Минск напоминал город, обложенный и наводненный партизанами. На перекрестках улиц фашисты строили доты, свои учреждения огораживали колючей проволокой. То в одном, то в другом месте рвались мины и гранаты, раздавались выстрелы народных мстителей. Враг чувствовал себя в белорусской столице как на горячей сковороде.
Дело, начатое героями-подпольщиками в 1941 году и бесстрашно продолженное в 1942 году, из рук погибших подхватили новые герои-подполыцики 1943—1944 годов.
Смертельная схватка с врагом на руинах Минска продолжалась с нарастающей силой.
У того, кто дочитает эту повесть до конца, очевидно, возникнет вопрос: кто из героев ее остался жив и как сложилась их судьба?
Всех, возможно, я и не смогу перечислить, но о некоторых расскажу.
В числе оставшихся в живых оказались Георгий Сапун, Иван Иващенок, Александр Дементьев. Из фашистской тюрьмы были только две дороги: одна — на виселицу или расстрел, вторая — в лагеря смерти. На долю Сапуна, Иващенка и Дементьева выпала вторая дорога. Много тяжких испытаний пришлось перенести им, прежде чем вступили они на родную освобожденную советскую землю.
Сейчас инженер Георгий Павлович Сапун работает в Москве, в одной проектной организации. Мне кажется, что не многие его сослуживцы знают, как героически вел себя этот скромный, тихий человек в те годы, когда над нашей Родиной нависла смертельная опасность. Георгий Павлович неохотно рассказывает о себе. Зато с великой любовью и уважением говорит он о товарищах по борьбе, бесстрашно отдавших свою жизнь за советскую отчизну.

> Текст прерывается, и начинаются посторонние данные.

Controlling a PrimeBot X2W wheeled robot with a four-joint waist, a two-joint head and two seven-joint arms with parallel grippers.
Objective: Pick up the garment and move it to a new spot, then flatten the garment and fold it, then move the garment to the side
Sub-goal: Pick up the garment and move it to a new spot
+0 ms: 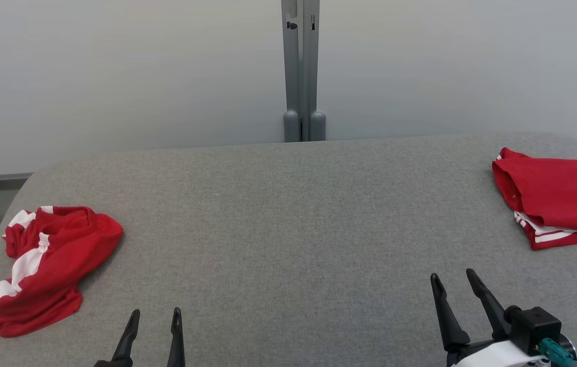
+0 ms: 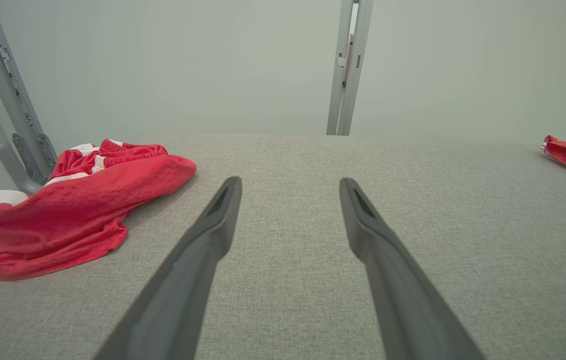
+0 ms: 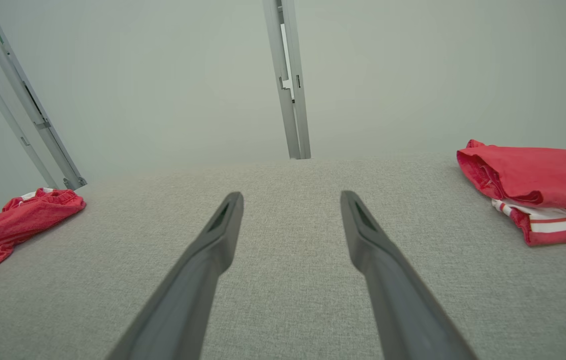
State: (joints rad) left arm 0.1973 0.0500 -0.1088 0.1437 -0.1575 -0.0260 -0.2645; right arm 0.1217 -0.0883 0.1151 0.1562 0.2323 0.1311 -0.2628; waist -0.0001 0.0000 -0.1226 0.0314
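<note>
A crumpled red garment with white stripes [image 1: 44, 265] lies at the left edge of the grey table [image 1: 288, 214]; the left wrist view has it at the left [image 2: 83, 205] and the right wrist view at the far left [image 3: 8, 230]. My left gripper [image 1: 156, 316] hovers open near the front edge, just right of the garment, nothing between its fingers [image 2: 290, 182]. My right gripper [image 1: 454, 278] stands open at the front right, empty as well [image 3: 290, 197].
Folded red clothing with a dark number and white stripes [image 1: 556, 201] lies stacked at the table's right edge [image 3: 538, 190]. A grey upright post [image 1: 301, 71] stands behind the table's far edge before a pale wall. Metal frame legs [image 2: 8, 110] stand at the left.
</note>
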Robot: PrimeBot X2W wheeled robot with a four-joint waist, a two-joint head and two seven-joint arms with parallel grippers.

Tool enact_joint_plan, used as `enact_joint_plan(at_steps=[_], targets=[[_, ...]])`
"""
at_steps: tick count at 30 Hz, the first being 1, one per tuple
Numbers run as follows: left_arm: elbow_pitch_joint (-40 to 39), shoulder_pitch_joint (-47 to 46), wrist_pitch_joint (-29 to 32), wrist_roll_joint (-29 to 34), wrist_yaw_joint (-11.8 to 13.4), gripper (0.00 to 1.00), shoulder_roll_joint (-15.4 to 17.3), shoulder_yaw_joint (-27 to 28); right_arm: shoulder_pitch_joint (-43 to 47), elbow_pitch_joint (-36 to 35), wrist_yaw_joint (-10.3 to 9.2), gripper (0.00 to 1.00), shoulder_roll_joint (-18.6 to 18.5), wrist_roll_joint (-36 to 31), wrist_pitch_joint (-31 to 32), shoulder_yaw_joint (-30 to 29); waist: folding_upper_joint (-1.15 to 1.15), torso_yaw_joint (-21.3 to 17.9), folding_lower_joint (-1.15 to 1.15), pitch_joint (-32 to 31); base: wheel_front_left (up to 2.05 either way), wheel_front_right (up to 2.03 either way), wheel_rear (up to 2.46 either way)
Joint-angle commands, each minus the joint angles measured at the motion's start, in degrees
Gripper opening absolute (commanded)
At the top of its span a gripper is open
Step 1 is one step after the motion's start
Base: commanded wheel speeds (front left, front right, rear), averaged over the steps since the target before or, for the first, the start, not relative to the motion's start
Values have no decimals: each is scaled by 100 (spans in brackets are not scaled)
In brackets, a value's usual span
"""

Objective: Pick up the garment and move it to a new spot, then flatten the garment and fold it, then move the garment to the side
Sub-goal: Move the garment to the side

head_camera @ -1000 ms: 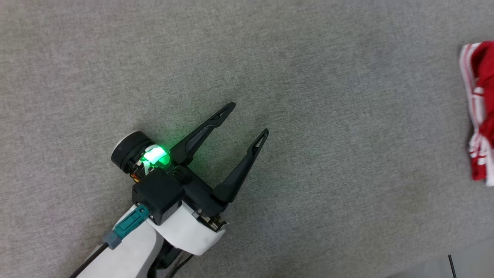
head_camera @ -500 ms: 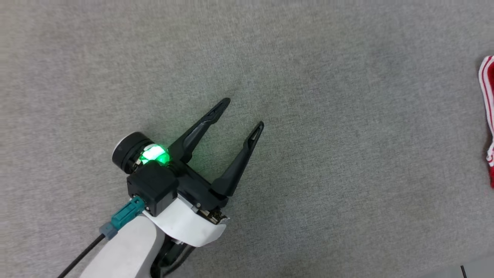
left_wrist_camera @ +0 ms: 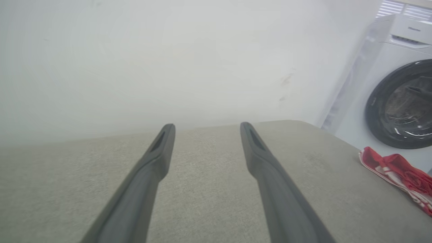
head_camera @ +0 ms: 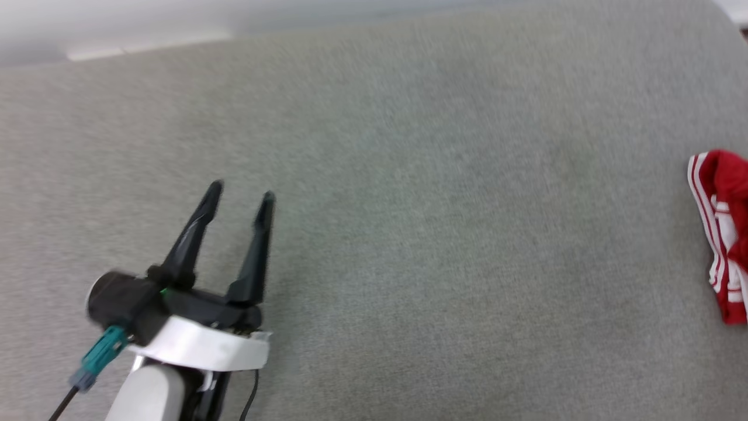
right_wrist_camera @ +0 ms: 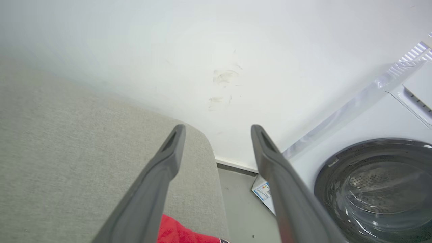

На одном из предприятий Минска работает Иван Иващенок. Он очень скупо вспоминает о своих делах и испытаниях. «Да, было, всякое было, — обычно говорит он, когда у него спрашивают о тех огненных днях сопротивления фашизму. — Вот Юлиан Крыживец вам расскажет. Или Апанас Балашов... У меня память хуже. Столько били меня в СД! На допросах сам старался забыть все, что делал в подполье. А потом, в лагере смерти, дистрофией болел. Я, мужчина, весил всего двадцать восемь килограммов!.. Всякое было, всякое!»